We were eventually saved by the wonderful ‘Baz’ from CRT, presumably from the On Call team. He brought with him a really long rake, and spent only a little time looking at the gates and the water before actually doing something – ie raking about at the bottom of the lock near the bottom gates, then opening some top paddles and sort of whooshing the water through to clear whatever obstruction might be there. He thought there was a 50/50 chance of success, but hooray! And thank you to Baz! By 4.30 p.m. we were able to fill the lock and go through it.

Could we make up lost time? Well, it wasn’t raining, so we fortified ourselves again with tea and cake, and pressed on. The lock keeper at the Bratch had gone home, but we decided to work these locks ourselves, having read the detailed instructions carefully, twice: this is a ‘set of locks’ not a staircase, and the method is to open blue paddles and blue gates before red paddles and red gates (‘blue before red or you’re dead’), allowing the side ponds to sort the water levels out.
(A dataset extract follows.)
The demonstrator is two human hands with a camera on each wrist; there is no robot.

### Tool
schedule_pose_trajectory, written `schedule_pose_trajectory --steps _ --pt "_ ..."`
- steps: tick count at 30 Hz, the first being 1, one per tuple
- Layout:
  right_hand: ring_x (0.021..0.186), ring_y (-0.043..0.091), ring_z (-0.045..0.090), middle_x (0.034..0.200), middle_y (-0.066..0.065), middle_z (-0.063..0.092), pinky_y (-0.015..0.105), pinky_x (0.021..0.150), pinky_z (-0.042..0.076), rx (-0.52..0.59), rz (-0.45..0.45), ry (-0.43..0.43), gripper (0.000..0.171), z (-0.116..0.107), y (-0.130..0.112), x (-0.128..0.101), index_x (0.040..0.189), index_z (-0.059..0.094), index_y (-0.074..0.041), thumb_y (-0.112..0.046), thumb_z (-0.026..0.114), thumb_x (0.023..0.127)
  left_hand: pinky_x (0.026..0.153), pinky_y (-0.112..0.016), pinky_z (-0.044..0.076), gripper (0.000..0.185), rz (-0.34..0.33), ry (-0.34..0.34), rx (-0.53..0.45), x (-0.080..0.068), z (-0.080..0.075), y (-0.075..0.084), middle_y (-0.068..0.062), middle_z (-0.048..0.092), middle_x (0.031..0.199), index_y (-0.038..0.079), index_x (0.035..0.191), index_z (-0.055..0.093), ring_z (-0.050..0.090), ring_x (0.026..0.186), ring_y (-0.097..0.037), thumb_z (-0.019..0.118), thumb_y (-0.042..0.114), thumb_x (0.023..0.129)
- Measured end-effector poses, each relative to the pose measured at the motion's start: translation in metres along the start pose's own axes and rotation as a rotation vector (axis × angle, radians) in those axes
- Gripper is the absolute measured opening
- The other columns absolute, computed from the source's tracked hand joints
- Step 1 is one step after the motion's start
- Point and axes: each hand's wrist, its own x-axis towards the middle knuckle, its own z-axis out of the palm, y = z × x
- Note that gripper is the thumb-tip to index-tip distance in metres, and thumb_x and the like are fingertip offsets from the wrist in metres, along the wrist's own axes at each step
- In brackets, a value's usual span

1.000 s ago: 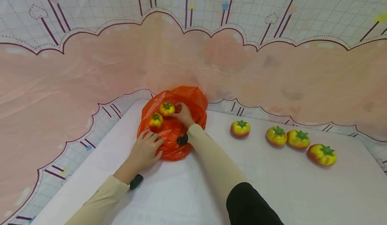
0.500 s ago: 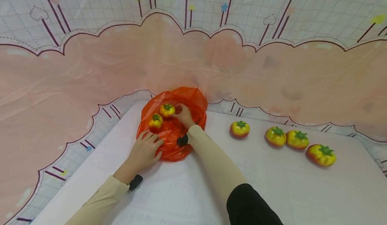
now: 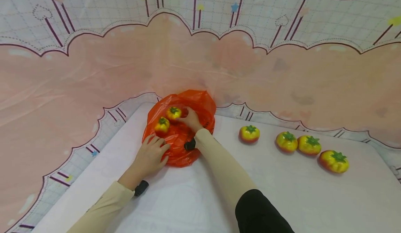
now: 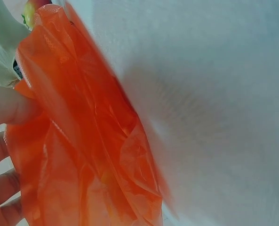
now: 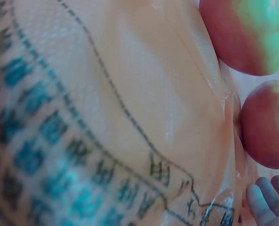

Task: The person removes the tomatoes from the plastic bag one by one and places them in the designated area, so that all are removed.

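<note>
An orange-red plastic bag [image 3: 180, 158] lies spread open on the white table. Two yellow-red, tomato-like fruits with green leafy tops sit on it, an upper fruit [image 3: 173, 113] and a lower fruit [image 3: 162, 126]. My left hand [image 3: 151, 154] grips the bag's near left rim; in the left wrist view the thumb [image 4: 10, 106] lies against the film. My right hand [image 3: 191, 120] reaches into the bag, thumb and fingers spread beside the upper fruit. In the right wrist view its fingers [image 5: 268, 200] lie just apart from two fruits; bag film hides part of the hand.
To the right on the white table [image 3: 200, 205] are several similar fruits: a lone fruit [image 3: 249, 134], two side by side [image 3: 297, 143], and another [image 3: 333, 161] nearer the front. A patterned pink cloth [image 3: 119, 69] hangs behind the table's back edge.
</note>
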Motion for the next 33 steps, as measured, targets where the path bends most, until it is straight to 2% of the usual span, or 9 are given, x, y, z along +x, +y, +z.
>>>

It’s a very clever piece of canal engineering.

AD7E0E58-F8C2-43C8-8827-5518916DD371

I was glad I’d seen it work with the lock keeper and volunteers when we came up – and had learned from the mistakes made by the volunteers then. It’s very simple really, if you follow the instructions to the letter, and much simpler when there’s only one boat going through.

After that it was just a question of finding a good mooring for the night, but that took some time, as we rejected sites near industrial estates or under pylons and power lines, and ended up going through 3 more locks before finally mooring at 8.15 p.m. and rewarding ourselves with a G&T/beer before tucking in to sausages, mash and beans.

14 locks and 25 miles in 10.4 engine hours.

The only other thing to report is that Ernest put his foot through the back deck, which we knew was rotten and has been repaired once and now needs replacing. No damage done to the foot, thankfully.